Task to carry out
Copy all records verbatim, images excluded.

Supplied material
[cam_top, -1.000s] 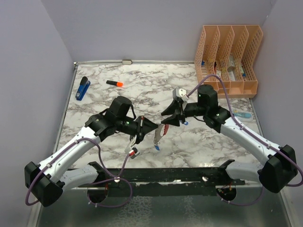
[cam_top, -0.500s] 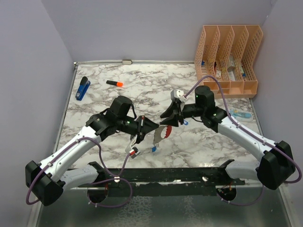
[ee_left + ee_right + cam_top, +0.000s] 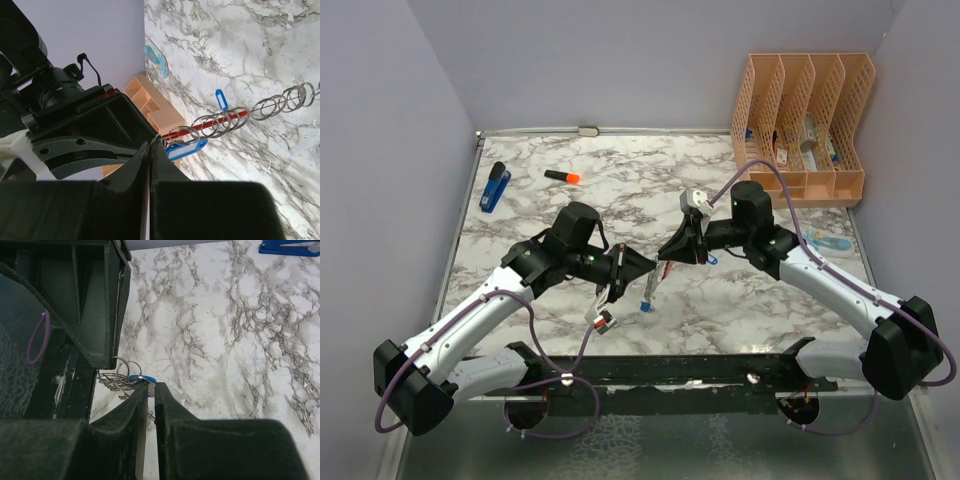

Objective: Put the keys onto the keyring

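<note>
– where's the keyring point(image 3: 227, 119)?
– your left fingers point(image 3: 125, 175) clamp its end, above the middle of the desk point(image 3: 620, 180).
– and the right fingers point(image 3: 170, 410)?
– nearly together at a blue key point(image 3: 145, 380); you can't tell if they pinch it.

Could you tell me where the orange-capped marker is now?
In the top view, the marker lies far left on the table, just right of the dark-blue stapler.
</note>
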Robot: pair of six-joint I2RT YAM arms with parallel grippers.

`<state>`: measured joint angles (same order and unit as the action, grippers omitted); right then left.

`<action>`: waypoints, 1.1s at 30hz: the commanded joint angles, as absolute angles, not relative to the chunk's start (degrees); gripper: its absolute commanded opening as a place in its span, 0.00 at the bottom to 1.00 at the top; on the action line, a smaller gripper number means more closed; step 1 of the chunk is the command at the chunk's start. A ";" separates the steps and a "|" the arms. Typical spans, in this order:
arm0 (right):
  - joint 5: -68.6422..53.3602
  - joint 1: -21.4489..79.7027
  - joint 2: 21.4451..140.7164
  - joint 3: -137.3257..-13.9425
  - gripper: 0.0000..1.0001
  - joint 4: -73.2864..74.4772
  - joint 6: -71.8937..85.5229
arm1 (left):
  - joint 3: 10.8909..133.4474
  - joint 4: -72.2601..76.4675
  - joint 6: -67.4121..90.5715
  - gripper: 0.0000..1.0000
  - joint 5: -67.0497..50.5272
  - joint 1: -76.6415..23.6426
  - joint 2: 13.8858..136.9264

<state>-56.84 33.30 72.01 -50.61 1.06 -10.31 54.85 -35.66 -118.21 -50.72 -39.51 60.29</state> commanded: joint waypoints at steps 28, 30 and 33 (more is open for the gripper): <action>-58.36 34.01 69.98 -46.69 0.58 -6.45 -10.64 | 56.79 -36.10 -159.06 0.00 -59.28 -39.73 59.45; -58.64 34.02 70.66 -46.86 0.52 -6.48 -10.59 | 56.72 -35.75 -159.02 0.00 -59.39 -39.73 59.44; -59.37 34.18 71.31 -46.98 0.40 -6.62 -10.08 | 56.61 -35.35 -159.04 0.00 -59.20 -39.72 59.44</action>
<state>-57.14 33.69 70.19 -46.70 -4.67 -10.35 54.85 -37.23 -118.21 -55.53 -39.51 60.27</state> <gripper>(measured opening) 0.482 0.012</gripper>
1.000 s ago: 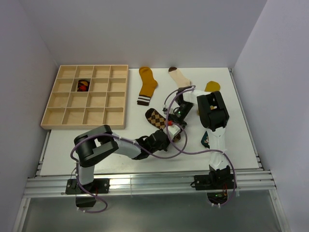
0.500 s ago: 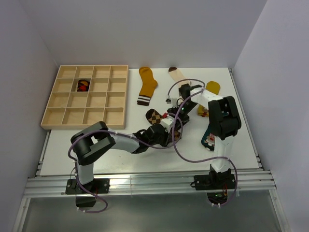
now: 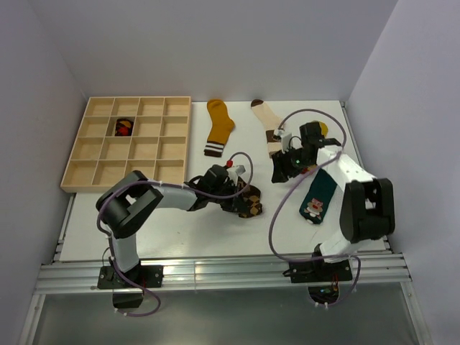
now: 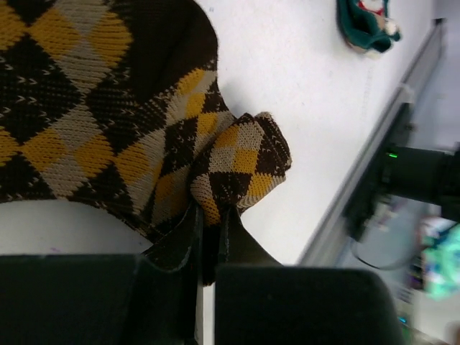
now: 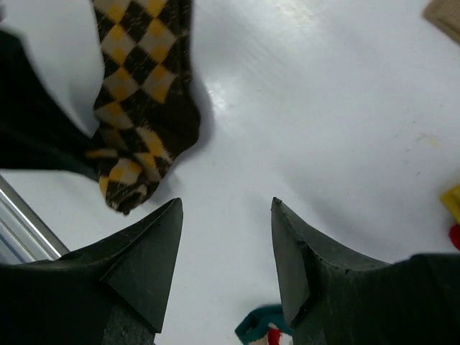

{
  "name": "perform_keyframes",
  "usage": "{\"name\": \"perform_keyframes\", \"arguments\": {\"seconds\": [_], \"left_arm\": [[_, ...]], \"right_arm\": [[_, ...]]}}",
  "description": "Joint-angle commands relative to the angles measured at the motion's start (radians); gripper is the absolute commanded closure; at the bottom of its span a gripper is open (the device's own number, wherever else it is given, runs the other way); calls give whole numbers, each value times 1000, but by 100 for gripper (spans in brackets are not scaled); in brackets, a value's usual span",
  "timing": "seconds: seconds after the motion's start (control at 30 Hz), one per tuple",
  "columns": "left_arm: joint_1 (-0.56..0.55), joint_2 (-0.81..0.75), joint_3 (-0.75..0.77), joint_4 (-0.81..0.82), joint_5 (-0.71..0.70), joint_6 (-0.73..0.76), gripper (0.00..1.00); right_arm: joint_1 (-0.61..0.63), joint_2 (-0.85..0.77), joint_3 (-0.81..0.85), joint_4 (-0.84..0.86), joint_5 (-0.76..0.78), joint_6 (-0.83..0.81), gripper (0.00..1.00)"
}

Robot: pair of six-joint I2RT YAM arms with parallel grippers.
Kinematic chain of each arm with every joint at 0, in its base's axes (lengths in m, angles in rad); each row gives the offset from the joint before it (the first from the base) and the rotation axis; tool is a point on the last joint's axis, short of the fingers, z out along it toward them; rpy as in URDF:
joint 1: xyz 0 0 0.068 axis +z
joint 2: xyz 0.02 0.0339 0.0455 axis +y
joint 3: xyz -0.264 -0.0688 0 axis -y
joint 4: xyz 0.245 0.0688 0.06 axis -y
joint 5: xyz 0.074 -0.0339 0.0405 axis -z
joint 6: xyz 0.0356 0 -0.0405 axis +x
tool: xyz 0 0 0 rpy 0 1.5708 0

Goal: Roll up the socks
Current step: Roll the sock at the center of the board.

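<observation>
The brown and orange argyle sock (image 4: 108, 108) lies bunched near the table's middle (image 3: 251, 202). My left gripper (image 4: 210, 219) is shut on a folded edge of it, low over the table (image 3: 239, 200). My right gripper (image 5: 226, 207) is open and holds nothing; it hovers to the right of that sock (image 3: 280, 172). The argyle sock (image 5: 140, 93) lies beyond its left finger. A teal sock (image 3: 316, 198) lies under the right arm. The mustard sock (image 3: 218, 126) and the cream sock (image 3: 269, 123) lie flat at the back. A yellow sock (image 3: 317, 129) peeks from behind the right arm.
A wooden tray (image 3: 122, 187) with many compartments sits at the back left, with one dark rolled sock (image 3: 124, 127) in a cell. The teal sock (image 4: 366, 21) is beyond the argyle one in the left wrist view. The table's front rail (image 3: 215, 273) runs below the arm bases.
My right gripper opened, let go of the argyle sock and drew away to the right. My left gripper closed on the sock and shifted slightly left with it. The teal sock is now uncovered.
</observation>
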Motion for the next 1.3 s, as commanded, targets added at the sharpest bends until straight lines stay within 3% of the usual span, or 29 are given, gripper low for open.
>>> {"name": "perform_keyframes", "arguments": {"seconds": [0.0, 0.2, 0.4, 0.53, 1.03, 1.27], "left_arm": [[46, 81, 7, -131, 231, -118, 100], [84, 168, 62, -156, 367, -202, 100], [106, 220, 149, -291, 370, -200, 100], [115, 243, 191, -392, 351, -197, 100], [132, 294, 254, -426, 368, -188, 100], [141, 302, 261, -427, 382, -173, 100]], "right_arm": [[19, -175, -105, 73, -61, -189, 39], [146, -402, -296, 151, -40, -414, 33], [313, -525, -475, 238, 21, -521, 26], [430, -527, -524, 283, 107, -553, 26], [629, -524, -687, 573, 325, -619, 25], [652, -432, -661, 609, 342, -616, 41]]}}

Solution for this task
[cam_top, -1.000s] 
[cam_top, -0.500s] 
[ee_left + ee_right + cam_top, +0.000s] 

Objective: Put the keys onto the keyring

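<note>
– where's the keyring point(image 3: 227, 119)?
– your left fingers point(image 3: 125, 175) clamp its end, above the middle of the desk point(image 3: 620, 180).
– and the right fingers point(image 3: 170, 410)?
– nearly together at a blue key point(image 3: 145, 380); you can't tell if they pinch it.

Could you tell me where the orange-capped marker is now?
In the top view, the marker lies far left on the table, just right of the dark-blue stapler.
</note>
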Robot: pair of six-joint I2RT YAM arms with parallel grippers.

`<state>`: measured joint angles (same order and unit as the action, grippers omitted); right then left.

`<action>`: waypoints, 1.1s at 30hz: the commanded joint angles, as absolute angles, not relative to the chunk's start (degrees); gripper: its absolute commanded opening as a place in its span, 0.00 at the bottom to 1.00 at the top; on the action line, a smaller gripper number means more closed; step 1 of the chunk is the command at the chunk's start. A ";" separates the steps and a "|" the arms. Typical spans, in this order:
arm0 (right):
  - joint 5: -68.6422..53.3602
  - joint 1: -21.4489..79.7027
  - joint 2: 21.4451..140.7164
  - joint 3: -137.3257..-13.9425
  - gripper: 0.0000..1.0001
  - joint 4: -73.2864..74.4772
  - joint 6: -71.8937..85.5229
arm1 (left):
  - joint 3: 10.8909..133.4474
  - joint 4: -72.2601..76.4675
  - joint 6: -67.4121..90.5715
  - gripper: 0.0000..1.0000
  - joint 5: -67.0497..50.5272
  - joint 1: -76.6415..23.6426
  - joint 2: 13.8858..136.9264

<state>-56.84 33.30 72.01 -50.61 1.06 -10.31 54.85 -35.66 -118.21 -50.72 -39.51 60.29</state> commanded: joint waypoints at steps 28, 30 and 33 (more is open for the gripper): <action>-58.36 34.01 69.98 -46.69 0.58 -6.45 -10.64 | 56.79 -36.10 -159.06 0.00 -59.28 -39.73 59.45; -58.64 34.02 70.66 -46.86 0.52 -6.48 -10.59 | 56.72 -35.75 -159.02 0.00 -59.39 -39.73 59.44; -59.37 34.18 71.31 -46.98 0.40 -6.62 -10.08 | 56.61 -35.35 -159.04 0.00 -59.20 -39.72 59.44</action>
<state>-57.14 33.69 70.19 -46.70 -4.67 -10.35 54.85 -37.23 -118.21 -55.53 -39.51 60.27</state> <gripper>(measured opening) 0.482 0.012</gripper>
1.000 s ago: 
0.500 s ago: 
now: 
now: 
now: 

{
  "name": "perform_keyframes",
  "usage": "{\"name\": \"perform_keyframes\", \"arguments\": {\"seconds\": [_], \"left_arm\": [[_, ...]], \"right_arm\": [[_, ...]]}}",
  "description": "Joint-angle commands relative to the angles measured at the motion's start (radians); gripper is the absolute commanded closure; at the bottom of its span a gripper is open (the device's own number, wherever else it is given, runs the other way); calls give whole numbers, each value times 1000, but by 100 for gripper (spans in brackets are not scaled); in brackets, a value's usual span",
  "timing": "seconds: seconds after the motion's start (control at 30 Hz), one per tuple",
  "columns": "left_arm: joint_1 (-0.56..0.55), joint_2 (-0.81..0.75), joint_3 (-0.75..0.77), joint_4 (-0.81..0.82), joint_5 (-0.71..0.70), joint_6 (-0.73..0.76), gripper (0.00..1.00); right_arm: joint_1 (-0.61..0.63), joint_2 (-0.85..0.77), joint_3 (-0.81..0.85), joint_4 (-0.84..0.86), joint_5 (-0.76..0.78), joint_6 (-0.83..0.81), gripper (0.00..1.00)"
}

Robot: pair of six-joint I2RT YAM arms with parallel grippers.
Kinematic chain of each arm with every joint at 0, in its base's axes (lengths in m, angles in rad); each row gives the offset from the joint before it (the first from the base) and the rotation axis; tool is a point on the last joint's axis, short of the fingers, z out along it toward them; rpy as in URDF:
joint 1: xyz 0 0 0.068 axis +z
joint 2: xyz 0.02 0.0339 0.0455 axis +y
joint 3: xyz -0.264 -0.0688 0 axis -y
joint 4: xyz 0.245 0.0688 0.06 axis -y
joint 5: xyz 0.074 -0.0339 0.0405 axis -z
joint 6: xyz 0.0356 0 -0.0405 axis +x
tool: xyz 0 0 0 rpy 0 1.5708 0

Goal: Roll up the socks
Current step: Roll the sock at the center of the board.

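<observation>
The brown and orange argyle sock (image 4: 108, 108) lies bunched near the table's middle (image 3: 251, 202). My left gripper (image 4: 210, 219) is shut on a folded edge of it, low over the table (image 3: 239, 200). My right gripper (image 5: 226, 207) is open and holds nothing; it hovers to the right of that sock (image 3: 280, 172). The argyle sock (image 5: 140, 93) lies beyond its left finger. A teal sock (image 3: 316, 198) lies under the right arm. The mustard sock (image 3: 218, 126) and the cream sock (image 3: 269, 123) lie flat at the back. A yellow sock (image 3: 317, 129) peeks from behind the right arm.
A wooden tray (image 3: 122, 187) with many compartments sits at the back left, with one dark rolled sock (image 3: 124, 127) in a cell. The teal sock (image 4: 366, 21) is beyond the argyle one in the left wrist view. The table's front rail (image 3: 215, 273) runs below the arm bases.
My right gripper opened, let go of the argyle sock and drew away to the right. My left gripper closed on the sock and shifted slightly left with it. The teal sock is now uncovered.
</observation>
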Motion for the next 1.3 s, as commanded, targets added at the sharpest bends until straight lines stay within 3% of the usual span, or 29 are given, gripper low for open.
>>> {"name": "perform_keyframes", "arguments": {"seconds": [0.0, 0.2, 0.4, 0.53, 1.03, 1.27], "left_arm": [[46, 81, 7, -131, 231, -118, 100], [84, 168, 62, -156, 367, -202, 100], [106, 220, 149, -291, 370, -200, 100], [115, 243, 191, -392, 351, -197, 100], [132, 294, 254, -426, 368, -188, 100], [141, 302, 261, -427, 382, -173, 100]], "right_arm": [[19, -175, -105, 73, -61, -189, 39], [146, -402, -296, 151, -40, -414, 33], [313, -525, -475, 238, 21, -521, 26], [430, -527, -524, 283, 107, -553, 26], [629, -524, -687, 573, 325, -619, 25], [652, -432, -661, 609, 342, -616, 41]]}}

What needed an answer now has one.